Tracking and Counting Objects

After finishing calibration, the HPS reads in the opened (processed) frame via the VGA display. The HPS then analyzes the frame - labeling each pixel in the frame by color. Secondly, the HPS labels each connected component, meaning that a "lump" of pixels can now be interpreted as a single Spree as opposed to individual pixels. From these labels, the HPS can identify the total number of each colored Sprees in the frame. Furthermore, the HPS tracks the movement of Sprees across frames in order to count how many new Sprees of each color have moved across the camera's field-of-view since the program began. This information is displayed on the VGA screen via the VGA subsystem's character buffer.

Relationship to Standards and Patents

As mentioned in the Introduction, we were originally inspired to create this project based on currently existing proposals for computer vision based quality control. Furthermore, there are a multitude of academic publications detailing the use of FPGAs to accelerate image processing. However, to our knowledge, ours is the first project to apply both an HPS and an FPGA to accelerate vision processing to target a manufacturing quality control environment.

We are utilizing the NTSC analog television standard as our video input via an NTSC camera. We are outputting video based on the VGA standard. We utilize Altera IP to assist us in reading and writing video frames, as detailed in the block diagram.

FPGA Design

As we have described in the High Level Design section, the FPGA takes in video input using the on-board NTSC decoder, performs color thresholding and segmentation, and writes the raw video, six-color image, and opened image to the VGA. All of this is implemented with two state machines, whose state diagrams are in the images below. The details of each of these parts is described in the following sections. In addition to the image processing, the FPGA also controls the servo using PWM from a GPIO port.

Primary and Secondary State Diagrams

The video-input, VGA, and image processing work on the FPGA is all done in two main state machines. The primary state machine reads video input, performs color thresholding and erosion, and writes pixels to the VGA. The secondary state performs image dilation in parallel with image erosion in the first state machine. Both state diagrams are shown below.

Primary FSM - Video-input, Thresholding, Erosion, and VGA display

Secondary FSM - Opening

Color Recognition

Our color recognition algorithm compares the 16-bit RGB value of every pixel in a frame against ranges for each target color to determine the color of the objects on the screen. Our problem statements specifies five target colors that each candy must be. These are red, green, orange, yellow and purple. It also states that the candies will be placed on a solid white background. Given this information, we are able to specify appropriate RGB ranges for each of these five colors and perform color thresholding for each of these ranges. The FPGA performs color thresholding on every pixel while the HPS is used only for threshold callibration upon system start-up.

Upon system start-up, the user can callibrate the color thresholds for each color by following the commands on the serial console. For every color, the HPS records one RGB value to use as the center of the color range. From there, threshold values are added to this center value, resulting in a range for each color. The upper and lower thresholds for each color are then sent to the FPGA through PIO ports. From here, the FPGA uses these values to determine the color of each pixel.

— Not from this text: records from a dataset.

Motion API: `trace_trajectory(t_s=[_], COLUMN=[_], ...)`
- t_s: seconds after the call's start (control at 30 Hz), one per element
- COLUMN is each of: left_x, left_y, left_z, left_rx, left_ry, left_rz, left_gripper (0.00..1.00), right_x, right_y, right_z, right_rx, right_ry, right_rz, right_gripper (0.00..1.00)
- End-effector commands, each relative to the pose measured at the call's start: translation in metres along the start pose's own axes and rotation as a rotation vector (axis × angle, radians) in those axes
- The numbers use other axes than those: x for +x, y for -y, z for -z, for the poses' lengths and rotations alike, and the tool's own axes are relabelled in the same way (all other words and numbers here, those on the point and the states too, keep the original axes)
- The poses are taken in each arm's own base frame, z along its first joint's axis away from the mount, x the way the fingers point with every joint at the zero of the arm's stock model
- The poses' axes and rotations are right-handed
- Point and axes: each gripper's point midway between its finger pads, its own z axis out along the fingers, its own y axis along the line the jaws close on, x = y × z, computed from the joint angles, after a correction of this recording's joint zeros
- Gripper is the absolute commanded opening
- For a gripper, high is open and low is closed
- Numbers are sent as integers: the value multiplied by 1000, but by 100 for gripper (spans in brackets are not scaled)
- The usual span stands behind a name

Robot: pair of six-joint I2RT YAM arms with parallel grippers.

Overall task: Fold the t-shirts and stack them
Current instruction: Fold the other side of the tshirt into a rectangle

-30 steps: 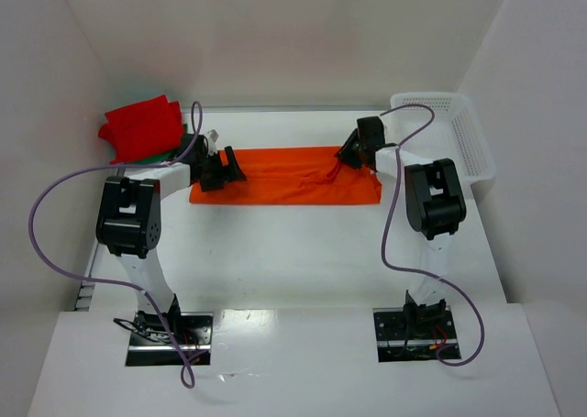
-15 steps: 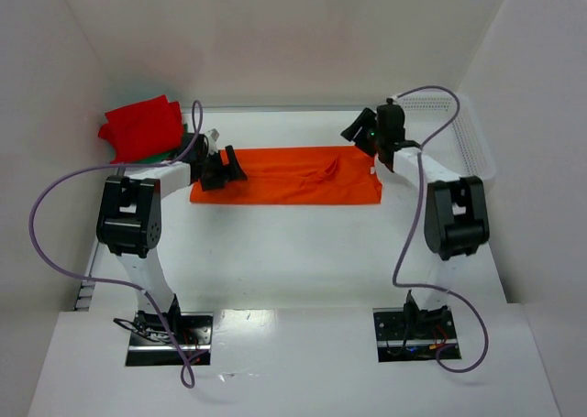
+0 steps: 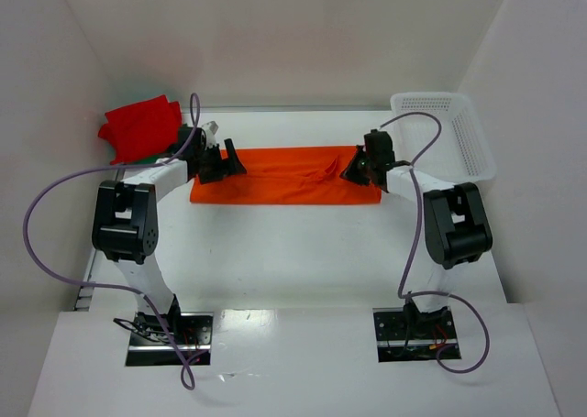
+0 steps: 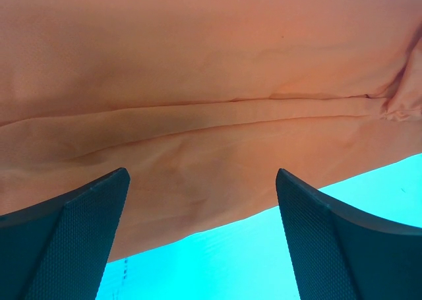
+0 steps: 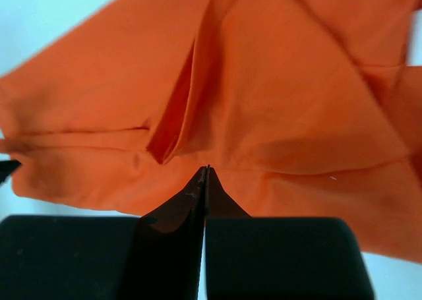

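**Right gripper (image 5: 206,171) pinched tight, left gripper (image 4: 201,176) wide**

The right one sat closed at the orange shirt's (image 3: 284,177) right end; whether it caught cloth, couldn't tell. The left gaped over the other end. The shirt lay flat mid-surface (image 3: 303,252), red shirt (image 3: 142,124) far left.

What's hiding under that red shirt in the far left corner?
A sliver of dark green cloth peeks out from under the red shirt at its right edge. The red shirt covers the rest, so what else lies in that pile cannot be seen.
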Motion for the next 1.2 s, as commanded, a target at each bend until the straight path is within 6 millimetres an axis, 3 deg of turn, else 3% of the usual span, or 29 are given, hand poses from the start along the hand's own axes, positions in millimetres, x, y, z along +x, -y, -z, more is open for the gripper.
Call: trace_trajectory(t_s=[0.0,0.27,0.33,0.43,0.5,0.9,0.97,1.03,1.1,1.13,1.17], left_x=[-28,-26,-21,-23,-20,-19,-22,-25,-34,-42,-50], left_y=[16,11,8,8,-1,-3,-4,-10,-14,-16,-12], left_z=[15,11,8,6,2,-2,0,2,6,9,13], left_rx=[27,12,6,6,-7,-12,-36,-90,-142,-170,-159], left_ry=[78,65,49,49,36,19,22,29,65,105,131], left_rz=[-73,-66,-68,-68,-54,-47,-26,35,104,133,126], left_gripper=[100,100,100,100,100,100,100,100,100,100,100], right_x=[19,18,23,17,1,-22,-22,-31,-46,-65,-75], right_y=[-7,-32,-29,-36,-48,-72,-72,-74,-78,-73,-78], right_z=[-23,-57,-69,-80,-88,-113,-113,-108,-95,-84,-75], right_rx=[-3,-60,-56,-71,-89,-136,-136,-123,-104,-61,-57], right_ry=[-65,-96,-120,-118,-83,-65,-65,-44,-3,53,79], right_rz=[56,66,54,43,48,46,46,87,134,146,147], right_gripper=[1,4,4,4,4,8,12,23,44,58,65])
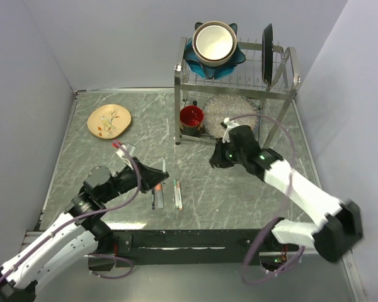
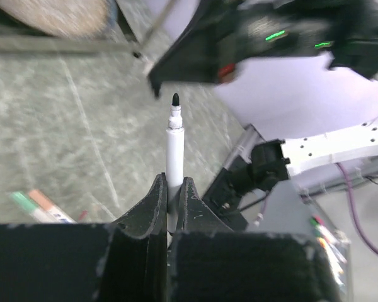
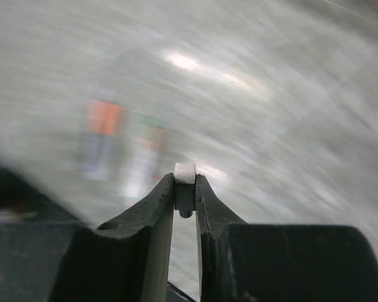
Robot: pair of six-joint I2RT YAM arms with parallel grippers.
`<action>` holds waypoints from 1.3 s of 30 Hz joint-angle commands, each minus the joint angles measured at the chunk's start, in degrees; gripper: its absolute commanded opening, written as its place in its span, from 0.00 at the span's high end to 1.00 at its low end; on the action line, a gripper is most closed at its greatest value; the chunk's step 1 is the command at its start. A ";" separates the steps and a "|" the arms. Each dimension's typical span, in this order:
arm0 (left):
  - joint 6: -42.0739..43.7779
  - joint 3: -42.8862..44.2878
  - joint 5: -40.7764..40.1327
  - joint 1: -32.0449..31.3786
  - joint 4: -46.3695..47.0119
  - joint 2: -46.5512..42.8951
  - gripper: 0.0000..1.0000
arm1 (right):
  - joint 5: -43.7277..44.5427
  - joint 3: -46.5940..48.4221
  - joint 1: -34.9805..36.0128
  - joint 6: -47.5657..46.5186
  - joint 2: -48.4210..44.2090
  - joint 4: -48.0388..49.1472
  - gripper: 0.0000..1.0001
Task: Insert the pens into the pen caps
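Pen (image 2: pixel 174 141), white with a dark tip, stands clamped in the left pincer (image 2: pixel 173 182); the right pincer (image 3: pixel 185 182) grips a small pen cap (image 3: pixel 185 171); more pens (image 1: pixel 176 194) lie on the tabletop (image 1: pixel 252 195)

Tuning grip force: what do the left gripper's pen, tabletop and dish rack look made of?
Pen: white, smooth, likely plastic; dark felt-like tip. Tabletop: grey-green, white veins, slight sheen, stone or stone-look laminate. Dish rack: thin bright reflective bars, probably chromed or stainless steel.

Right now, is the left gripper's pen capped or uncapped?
Uncapped: the pen shows a bare black tip beyond the left gripper.
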 commanded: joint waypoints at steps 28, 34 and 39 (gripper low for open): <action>-10.64 -5.79 9.10 -2.04 23.75 7.39 0.99 | -13.68 -3.64 12.40 23.81 -4.45 46.86 1.00; -10.29 -5.53 8.83 -2.04 23.05 6.77 0.99 | -13.51 -2.85 12.58 22.93 -3.74 45.80 1.00; -10.20 -5.36 8.74 -2.04 23.04 6.94 0.99 | -13.51 -2.67 12.66 21.44 -3.74 44.05 1.00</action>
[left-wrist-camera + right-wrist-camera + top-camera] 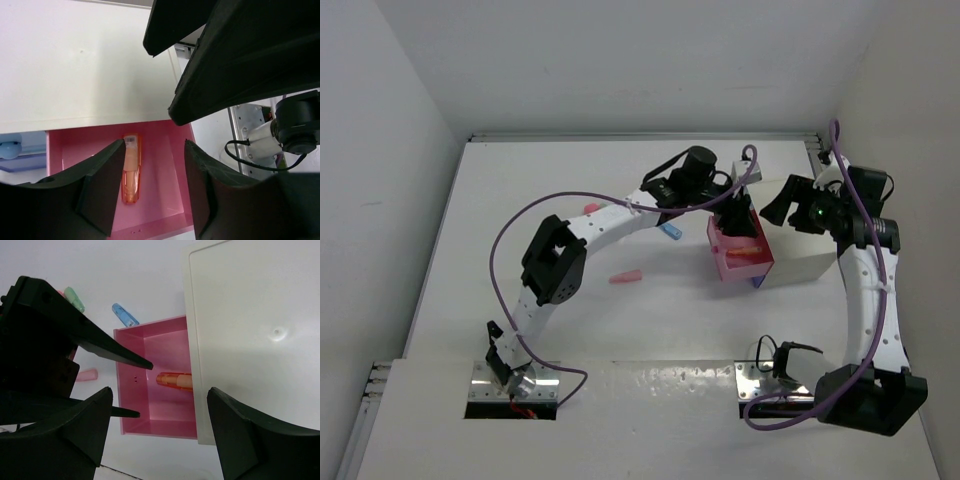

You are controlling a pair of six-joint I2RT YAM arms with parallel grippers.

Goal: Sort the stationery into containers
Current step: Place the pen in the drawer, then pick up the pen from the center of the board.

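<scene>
The pink drawer (741, 262) is pulled out of the white cabinet (807, 258). An orange piece (130, 168) lies inside it and also shows in the right wrist view (175, 381). My left gripper (739, 218) hangs open and empty just above the drawer, its fingers (102, 190) either side of the orange piece, not touching it. My right gripper (777, 206) is open and empty above the cabinet's top. A blue piece (670, 232), a pink piece (628, 277) and another pink piece (588, 208) lie on the table. A mint green piece (75, 299) shows in the right wrist view.
A blue drawer (22, 150) with its knob sits under the pink one, beside the cabinet front. The cabinet stands near the right wall. The loose pieces lie left of the drawer, under my left arm's reach.
</scene>
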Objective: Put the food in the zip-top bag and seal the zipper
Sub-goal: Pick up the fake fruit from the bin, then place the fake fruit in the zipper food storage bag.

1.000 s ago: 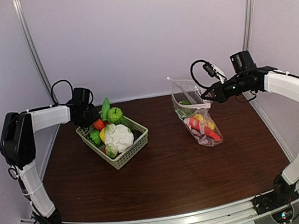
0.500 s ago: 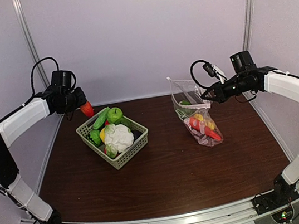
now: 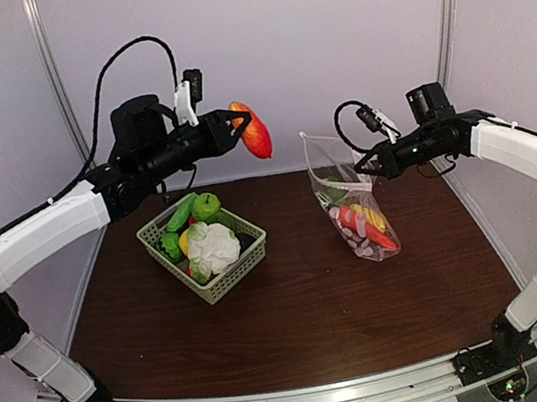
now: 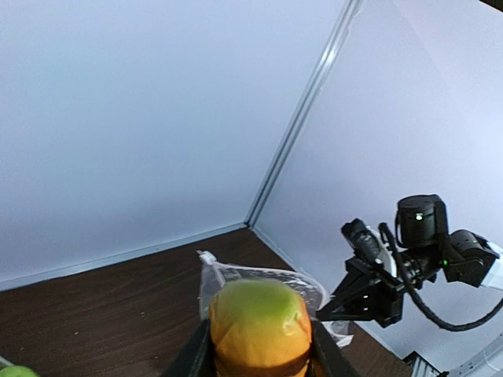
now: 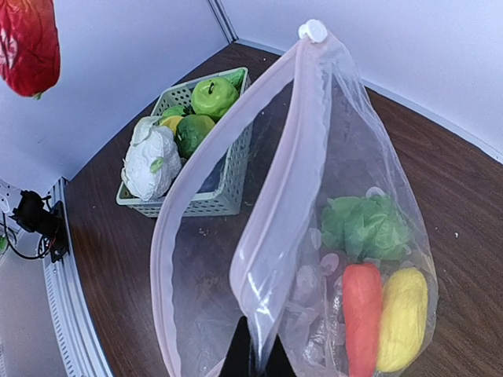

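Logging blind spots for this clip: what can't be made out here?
Left wrist view: the fruit hides most of the left gripper; the bottom edge cuts both off.
Right wrist view: the right gripper runs off the bottom edge, so its hold on the bag barely shows.
Top view: the cauliflower hides the basket's lower pieces.

High rear overview; wrist close-ups sharing bag [image 5: 346, 157]
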You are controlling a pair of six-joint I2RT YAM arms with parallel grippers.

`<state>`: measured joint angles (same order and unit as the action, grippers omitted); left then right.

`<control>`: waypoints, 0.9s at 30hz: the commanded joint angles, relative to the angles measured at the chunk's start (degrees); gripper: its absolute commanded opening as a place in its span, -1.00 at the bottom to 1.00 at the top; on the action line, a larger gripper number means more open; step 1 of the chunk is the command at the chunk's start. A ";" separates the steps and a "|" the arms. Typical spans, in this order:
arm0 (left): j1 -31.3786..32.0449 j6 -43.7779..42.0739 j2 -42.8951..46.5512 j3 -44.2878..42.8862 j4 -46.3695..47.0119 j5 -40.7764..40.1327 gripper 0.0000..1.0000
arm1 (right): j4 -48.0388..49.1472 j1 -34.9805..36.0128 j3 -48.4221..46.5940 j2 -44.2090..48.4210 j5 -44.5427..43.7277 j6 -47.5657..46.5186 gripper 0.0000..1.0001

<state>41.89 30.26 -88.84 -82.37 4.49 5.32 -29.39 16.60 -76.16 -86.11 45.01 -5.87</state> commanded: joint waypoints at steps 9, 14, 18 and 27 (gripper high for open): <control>7.75 1.37 -16.38 -12.75 12.12 4.28 -0.56 | -3.84 4.24 -7.39 -3.21 1.84 0.76 -1.00; 9.44 -0.66 -20.58 -14.72 8.95 -1.45 -0.57 | -3.29 4.41 -7.94 -2.49 1.88 0.97 -1.00; 9.96 0.93 -22.05 -13.95 8.20 -2.83 -0.57 | -2.83 4.39 -8.48 -1.76 2.00 1.45 -1.00; 9.97 1.92 -23.99 -15.63 4.77 -4.45 0.03 | -2.68 4.41 -9.43 -0.51 3.77 1.71 -1.00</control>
<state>51.86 31.90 -111.33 -95.37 11.35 2.17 -32.77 20.88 -83.37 -88.55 46.81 -4.58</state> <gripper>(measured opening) 0.444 0.004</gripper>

The FPGA determines the color of each pixel by checking if it falls within the ranges specified by the HPS, and then stores this information, per frame, in an inferred memory block. The memory block, named colored_RAM in our code, stores information for every pixel in the frame that is currently being read from video input. The color of each pixel is encoded as a 4-bit color.* As each pixel is read from SRAM and written the the VGA SDRAM, it is also thresholded for color. The combinational thresholding is implemented in the Verilog module color_thresholds. This module takes in the current pixel color and outputs binary flags for each color to signal if it falls within a certain color range. If a pixel is determined to fall within a color range, it is then written to 'colored_RAM' with the corresponding encoded color. The six-color image is then displayed on VGA next to the raw video, as seen below. It is possible for a pixel to be fall within multiple color ranges, if the ranges overlap. In this case, the pixel would be classified as being two colors by the color thresholding module, but it would only be drawn as one color by main bus master.

Raw Video Image (left) and Color Thresholded Image (right)

The most challenging part about determing the color of an object with color thresholding is that not every pixel that composes that object in a image will have the same exact RGB value; a red candy might contain fifty different shades. The color variation across an object depends greatly on the lighting conditions, which change how light casts shadows and reflects off an object. As such, maintaining good lighting conditions are very important for the quality of the color thresholded image (if the entire candy is recognized as one color or not). The figure above shows both Skittles (smaller candy) and Sprees (larger candy). As seen in the original image on the left of the VGA display, there are slight white reflections off of both candies. These reflections translate to the color thresholded image as black spaces in the middle of the candies, as seen on the right of the VGA display. We found that the rounded shape of Skittles tends to make them more prone to reflections, so we opted to use Sprees for better thresholding results.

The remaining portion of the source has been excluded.